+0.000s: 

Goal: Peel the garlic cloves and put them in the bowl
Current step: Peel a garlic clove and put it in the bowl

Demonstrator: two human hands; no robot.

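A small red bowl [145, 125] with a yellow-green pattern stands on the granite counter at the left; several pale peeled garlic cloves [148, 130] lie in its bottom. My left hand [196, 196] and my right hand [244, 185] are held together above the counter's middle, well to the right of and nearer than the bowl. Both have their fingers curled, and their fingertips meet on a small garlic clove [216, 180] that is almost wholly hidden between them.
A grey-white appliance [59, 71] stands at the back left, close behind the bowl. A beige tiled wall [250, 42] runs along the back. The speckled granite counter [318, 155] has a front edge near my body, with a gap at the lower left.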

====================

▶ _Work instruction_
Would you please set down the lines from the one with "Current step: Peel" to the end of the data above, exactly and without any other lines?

▶ _Response to this exercise_
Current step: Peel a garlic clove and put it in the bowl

Demonstrator: two human hands; no robot.

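A small red bowl [145, 125] with a yellow-green pattern stands on the granite counter at the left; several pale peeled garlic cloves [148, 130] lie in its bottom. My left hand [196, 196] and my right hand [244, 185] are held together above the counter's middle, well to the right of and nearer than the bowl. Both have their fingers curled, and their fingertips meet on a small garlic clove [216, 180] that is almost wholly hidden between them.
A grey-white appliance [59, 71] stands at the back left, close behind the bowl. A beige tiled wall [250, 42] runs along the back. The speckled granite counter [318, 155] has a front edge near my body, with a gap at the lower left.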

This finishes the response to the exercise.